How to complete this task> Your answer must restate the listing below word for word and contain no images.

Recorded data>
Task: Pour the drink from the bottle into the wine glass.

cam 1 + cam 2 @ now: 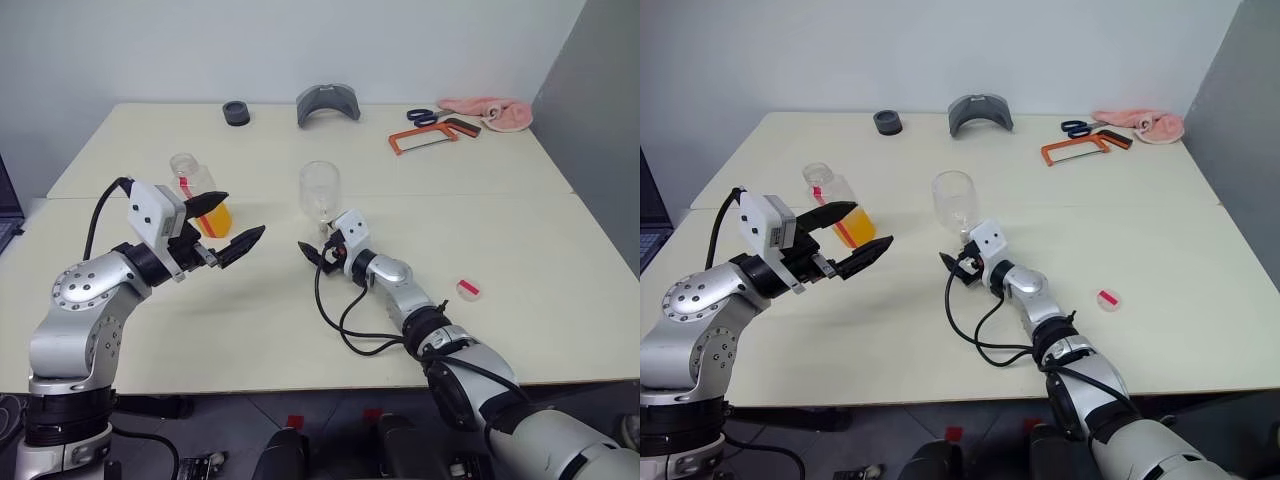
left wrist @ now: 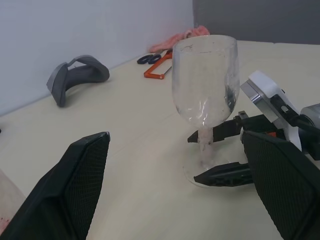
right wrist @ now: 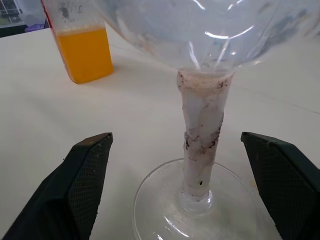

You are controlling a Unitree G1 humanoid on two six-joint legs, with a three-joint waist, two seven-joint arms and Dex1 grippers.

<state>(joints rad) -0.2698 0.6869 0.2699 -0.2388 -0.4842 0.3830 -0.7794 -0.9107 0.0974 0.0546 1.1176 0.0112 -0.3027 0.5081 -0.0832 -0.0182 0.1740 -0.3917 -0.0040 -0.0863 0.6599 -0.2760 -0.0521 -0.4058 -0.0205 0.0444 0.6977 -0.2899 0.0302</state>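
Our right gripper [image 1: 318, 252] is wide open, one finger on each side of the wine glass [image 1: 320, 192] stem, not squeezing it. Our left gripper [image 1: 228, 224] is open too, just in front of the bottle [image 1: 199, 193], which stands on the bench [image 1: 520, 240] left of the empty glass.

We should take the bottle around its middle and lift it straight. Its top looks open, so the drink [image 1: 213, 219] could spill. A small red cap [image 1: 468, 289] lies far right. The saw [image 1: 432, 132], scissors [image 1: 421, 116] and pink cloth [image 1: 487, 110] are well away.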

Answer space>
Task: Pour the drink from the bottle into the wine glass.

cam 1 + cam 2 @ now: 
left wrist @ now: 
right wrist @ now: 

You are controlling a Unitree G1 humanoid on two six-joint legs, with a three-joint waist, two seven-joint arms and Dex1 grippers.

<state>(joints rad) -0.2698 0.6869 0.2699 -0.2388 -0.4842 0.3830 -0.7794 -0.9107 0.0974 0.0546 1.1176 0.0112 -0.3027 0.5081 -0.0832 -0.0182 0.1740 -0.3917 -0.0040 -0.0863 0.6599 -0.2760 -0.0521 -0.4058 -0.0205 0.0444 0.6977 -0.2899 0.0302</state>
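Our right gripper [image 1: 318, 252] is wide open, one finger on each side of the wine glass [image 1: 320, 192] stem, not squeezing it. Our left gripper [image 1: 228, 224] is open too, just in front of the bottle [image 1: 199, 193], which stands on the bench [image 1: 520, 240] left of the empty glass.

We should take the bottle around its middle and lift it straight. Its top looks open, so the drink [image 1: 213, 219] could spill. A small red cap [image 1: 468, 289] lies far right. The saw [image 1: 432, 132], scissors [image 1: 421, 116] and pink cloth [image 1: 487, 110] are well away.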

No further work remains on the exercise.